Ele disse que ia ficar ali
mesmo e eu fui na casa dos padres buscar minha maleta e depois do almoço
pegamos a estrada. Entrei em casa sobressaltado, mas fui logo dando a real para
a minha mãe que, apesar de brava, era muito compreensiva, e me lembro que ela
disse que se era para ser um padre sem vocação, quer dizer um mau sacerdote,
era melhor ter saído.
E acho que ela ficava também contente em me ter
perto dela, mãe a gente sabe como é, e além do mais eu era filho único, apesar
de ter uma irmã de criação, registrada como filha, a Gracinha, que Deus também
levou em 2014, como já levara meu pai em 1987 e minha mãe em 2011.
Eu estava de novo sob a
proteção do padre Manoel que, reconhecendo em mim alguns talentos, resolveu me
dar uma terceira chance e lá estava eu sendo professor de uma turma do 2º ano
primário, com trinta e seis alunos, entre os quais lembro do Clodomir, da Lúcia
do senhor Genésio, da Carmen do finado Hermes, como lembrar de todos?
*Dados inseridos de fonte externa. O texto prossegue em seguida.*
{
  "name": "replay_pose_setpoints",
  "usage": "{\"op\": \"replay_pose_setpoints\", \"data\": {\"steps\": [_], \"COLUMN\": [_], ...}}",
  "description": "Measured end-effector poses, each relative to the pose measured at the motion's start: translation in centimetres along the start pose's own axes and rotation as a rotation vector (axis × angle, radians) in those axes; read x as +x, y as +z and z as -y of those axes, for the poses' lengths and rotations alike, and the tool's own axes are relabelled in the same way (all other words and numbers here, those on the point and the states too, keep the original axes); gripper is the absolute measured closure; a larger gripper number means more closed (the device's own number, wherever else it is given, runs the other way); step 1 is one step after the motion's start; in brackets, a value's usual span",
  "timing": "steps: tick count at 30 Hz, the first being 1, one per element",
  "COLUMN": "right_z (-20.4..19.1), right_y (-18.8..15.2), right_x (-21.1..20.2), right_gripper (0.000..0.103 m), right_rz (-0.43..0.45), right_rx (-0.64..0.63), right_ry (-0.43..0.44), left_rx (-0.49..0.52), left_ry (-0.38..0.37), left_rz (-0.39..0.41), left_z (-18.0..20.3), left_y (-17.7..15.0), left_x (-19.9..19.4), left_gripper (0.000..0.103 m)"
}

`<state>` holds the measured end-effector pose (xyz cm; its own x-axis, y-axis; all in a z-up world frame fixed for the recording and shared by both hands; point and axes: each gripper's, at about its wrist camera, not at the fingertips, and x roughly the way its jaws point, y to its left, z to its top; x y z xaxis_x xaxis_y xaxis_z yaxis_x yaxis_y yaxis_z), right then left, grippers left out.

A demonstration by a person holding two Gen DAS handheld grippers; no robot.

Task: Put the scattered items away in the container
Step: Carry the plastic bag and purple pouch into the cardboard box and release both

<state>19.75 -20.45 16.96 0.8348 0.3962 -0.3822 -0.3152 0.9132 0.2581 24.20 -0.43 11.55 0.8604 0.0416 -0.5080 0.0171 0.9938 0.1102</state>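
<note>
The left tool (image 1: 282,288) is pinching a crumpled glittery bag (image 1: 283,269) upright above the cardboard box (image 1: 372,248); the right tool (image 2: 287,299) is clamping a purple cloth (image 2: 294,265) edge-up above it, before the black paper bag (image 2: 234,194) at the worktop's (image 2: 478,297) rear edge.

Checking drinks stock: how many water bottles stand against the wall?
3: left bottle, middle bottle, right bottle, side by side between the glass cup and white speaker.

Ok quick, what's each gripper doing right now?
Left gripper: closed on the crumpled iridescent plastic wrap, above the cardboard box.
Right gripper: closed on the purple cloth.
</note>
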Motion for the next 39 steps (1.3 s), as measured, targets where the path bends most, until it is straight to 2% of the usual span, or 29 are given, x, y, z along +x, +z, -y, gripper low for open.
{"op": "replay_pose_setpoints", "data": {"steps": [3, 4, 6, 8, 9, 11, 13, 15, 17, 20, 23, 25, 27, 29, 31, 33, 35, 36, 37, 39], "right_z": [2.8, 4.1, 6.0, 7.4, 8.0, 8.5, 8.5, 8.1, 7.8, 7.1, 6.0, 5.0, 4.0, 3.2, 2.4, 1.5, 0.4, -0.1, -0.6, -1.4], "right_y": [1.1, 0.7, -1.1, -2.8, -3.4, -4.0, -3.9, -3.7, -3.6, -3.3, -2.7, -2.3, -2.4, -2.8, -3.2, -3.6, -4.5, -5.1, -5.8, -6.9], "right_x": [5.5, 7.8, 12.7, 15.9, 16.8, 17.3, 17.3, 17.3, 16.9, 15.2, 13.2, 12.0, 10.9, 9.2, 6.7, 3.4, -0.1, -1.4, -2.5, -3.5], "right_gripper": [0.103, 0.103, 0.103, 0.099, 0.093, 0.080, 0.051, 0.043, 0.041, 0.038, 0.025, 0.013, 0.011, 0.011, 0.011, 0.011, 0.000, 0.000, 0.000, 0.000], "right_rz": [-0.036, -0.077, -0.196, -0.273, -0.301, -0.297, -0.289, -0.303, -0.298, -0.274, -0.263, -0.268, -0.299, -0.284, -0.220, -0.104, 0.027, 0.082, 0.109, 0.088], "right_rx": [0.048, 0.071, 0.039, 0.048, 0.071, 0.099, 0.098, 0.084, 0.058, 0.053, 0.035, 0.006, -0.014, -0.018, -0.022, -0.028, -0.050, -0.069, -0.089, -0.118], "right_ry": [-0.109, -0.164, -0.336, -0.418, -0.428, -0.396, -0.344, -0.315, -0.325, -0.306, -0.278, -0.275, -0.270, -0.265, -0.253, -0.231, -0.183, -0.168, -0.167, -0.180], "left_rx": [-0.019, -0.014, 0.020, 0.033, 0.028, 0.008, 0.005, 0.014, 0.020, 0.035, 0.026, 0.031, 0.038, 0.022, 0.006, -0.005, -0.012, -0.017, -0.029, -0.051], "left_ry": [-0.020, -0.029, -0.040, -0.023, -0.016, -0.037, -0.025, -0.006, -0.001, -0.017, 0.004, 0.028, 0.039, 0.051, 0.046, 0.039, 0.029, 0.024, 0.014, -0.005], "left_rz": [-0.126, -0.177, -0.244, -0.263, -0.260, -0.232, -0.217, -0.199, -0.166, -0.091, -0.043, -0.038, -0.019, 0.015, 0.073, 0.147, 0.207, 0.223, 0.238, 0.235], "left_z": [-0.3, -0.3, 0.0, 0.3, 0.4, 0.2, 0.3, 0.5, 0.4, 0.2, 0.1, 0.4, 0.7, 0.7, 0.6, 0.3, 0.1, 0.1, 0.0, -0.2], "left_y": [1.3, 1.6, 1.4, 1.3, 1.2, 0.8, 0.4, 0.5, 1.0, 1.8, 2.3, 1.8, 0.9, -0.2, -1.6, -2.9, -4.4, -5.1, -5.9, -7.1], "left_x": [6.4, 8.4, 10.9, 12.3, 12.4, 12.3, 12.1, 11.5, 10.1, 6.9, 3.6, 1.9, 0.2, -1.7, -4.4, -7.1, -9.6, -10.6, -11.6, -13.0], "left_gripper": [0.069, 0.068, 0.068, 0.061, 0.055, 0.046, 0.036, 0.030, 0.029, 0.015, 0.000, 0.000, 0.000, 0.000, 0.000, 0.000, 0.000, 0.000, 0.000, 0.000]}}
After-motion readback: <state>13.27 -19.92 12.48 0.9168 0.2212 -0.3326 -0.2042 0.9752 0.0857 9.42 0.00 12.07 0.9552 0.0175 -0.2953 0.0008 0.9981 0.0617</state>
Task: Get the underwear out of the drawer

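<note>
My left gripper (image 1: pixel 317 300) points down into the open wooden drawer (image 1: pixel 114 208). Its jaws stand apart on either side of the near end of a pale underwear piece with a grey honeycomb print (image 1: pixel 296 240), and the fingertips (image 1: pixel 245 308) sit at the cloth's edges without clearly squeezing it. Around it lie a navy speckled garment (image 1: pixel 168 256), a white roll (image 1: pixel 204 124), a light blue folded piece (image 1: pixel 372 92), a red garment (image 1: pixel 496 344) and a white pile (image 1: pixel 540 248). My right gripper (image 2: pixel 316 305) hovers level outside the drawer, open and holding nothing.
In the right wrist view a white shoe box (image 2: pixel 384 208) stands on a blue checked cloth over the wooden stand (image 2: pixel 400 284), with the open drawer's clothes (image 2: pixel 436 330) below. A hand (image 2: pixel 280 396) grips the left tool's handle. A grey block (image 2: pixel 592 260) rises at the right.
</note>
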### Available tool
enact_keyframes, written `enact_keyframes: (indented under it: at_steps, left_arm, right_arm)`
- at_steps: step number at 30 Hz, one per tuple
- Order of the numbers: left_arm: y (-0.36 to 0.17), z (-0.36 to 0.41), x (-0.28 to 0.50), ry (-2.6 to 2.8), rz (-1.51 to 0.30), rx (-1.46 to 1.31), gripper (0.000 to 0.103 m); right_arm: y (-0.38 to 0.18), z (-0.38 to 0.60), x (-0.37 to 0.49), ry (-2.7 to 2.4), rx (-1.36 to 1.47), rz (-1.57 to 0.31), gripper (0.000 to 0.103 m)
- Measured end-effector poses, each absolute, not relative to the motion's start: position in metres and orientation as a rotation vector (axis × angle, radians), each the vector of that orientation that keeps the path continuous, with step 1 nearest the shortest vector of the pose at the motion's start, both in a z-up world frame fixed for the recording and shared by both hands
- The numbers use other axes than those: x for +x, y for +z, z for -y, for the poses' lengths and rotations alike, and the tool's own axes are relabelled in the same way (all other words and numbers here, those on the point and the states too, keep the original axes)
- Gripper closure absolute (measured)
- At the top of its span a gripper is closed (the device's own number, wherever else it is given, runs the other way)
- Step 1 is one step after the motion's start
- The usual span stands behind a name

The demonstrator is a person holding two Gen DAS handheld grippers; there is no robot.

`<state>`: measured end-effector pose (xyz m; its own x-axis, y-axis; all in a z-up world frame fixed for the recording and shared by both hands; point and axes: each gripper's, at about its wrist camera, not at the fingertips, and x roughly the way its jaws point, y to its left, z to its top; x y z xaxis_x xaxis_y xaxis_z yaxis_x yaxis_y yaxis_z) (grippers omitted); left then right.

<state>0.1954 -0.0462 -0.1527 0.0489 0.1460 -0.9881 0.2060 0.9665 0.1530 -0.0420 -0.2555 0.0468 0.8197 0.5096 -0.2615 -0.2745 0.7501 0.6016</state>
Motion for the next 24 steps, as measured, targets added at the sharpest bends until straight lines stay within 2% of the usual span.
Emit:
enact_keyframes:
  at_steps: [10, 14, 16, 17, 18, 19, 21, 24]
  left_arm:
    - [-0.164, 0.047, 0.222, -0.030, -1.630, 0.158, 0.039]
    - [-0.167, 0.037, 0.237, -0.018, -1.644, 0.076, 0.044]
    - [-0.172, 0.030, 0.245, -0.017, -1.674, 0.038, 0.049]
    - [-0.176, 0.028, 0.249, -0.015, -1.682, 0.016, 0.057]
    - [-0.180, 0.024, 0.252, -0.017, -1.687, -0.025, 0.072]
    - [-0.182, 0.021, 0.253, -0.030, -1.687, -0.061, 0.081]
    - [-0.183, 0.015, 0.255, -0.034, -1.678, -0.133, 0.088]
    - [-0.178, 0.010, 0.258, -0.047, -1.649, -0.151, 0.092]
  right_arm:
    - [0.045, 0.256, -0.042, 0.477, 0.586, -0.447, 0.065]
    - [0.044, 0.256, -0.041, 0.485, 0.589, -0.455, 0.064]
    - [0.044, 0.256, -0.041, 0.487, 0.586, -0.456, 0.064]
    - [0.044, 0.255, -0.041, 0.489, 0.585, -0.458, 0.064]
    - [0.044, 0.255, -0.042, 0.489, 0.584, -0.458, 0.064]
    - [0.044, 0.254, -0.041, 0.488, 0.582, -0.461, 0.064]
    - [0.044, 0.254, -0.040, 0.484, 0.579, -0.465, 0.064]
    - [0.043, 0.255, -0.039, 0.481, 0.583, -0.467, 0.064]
Mas foi
assim que iniciei o ano de 1964.
No meio do ano restavam apenas 12 alunos, os pais
foram tirando um a um os filhos, eu era quase tão criança quanto eles, e uma
vez, num dia de prova, em que eles não me obedeciam, era um converseiro sem
tamanho, avancei e tomei a prova da maior parte, numas dei zero e outras
rasguei e sapateei em cima. Ali acabou a minha carreira de professor. Já havia
no ano anterior encerrado a carreira de padreco. Mas o padre Manoel me tirou da
sala de aula e me colocou como Secretário da Escola Paroquial Santo Tomás, onde
me saí mais ou menos.
Perto do final do ano, um grande acontecimento
estava chegando para marcar a vida comercial de São Domingos. Eram as Casas Pernambucanas, para onde fui
viver a experiência do primeiro emprego com carteira assinada. Mas essa
história fica para outro momento, e vamos continuar com as lembranças que tenho
do meu querido amigo, aliás, mais que amigo, um mentor intelectual e um pai
espiritual, o padre Manoel Oliveira.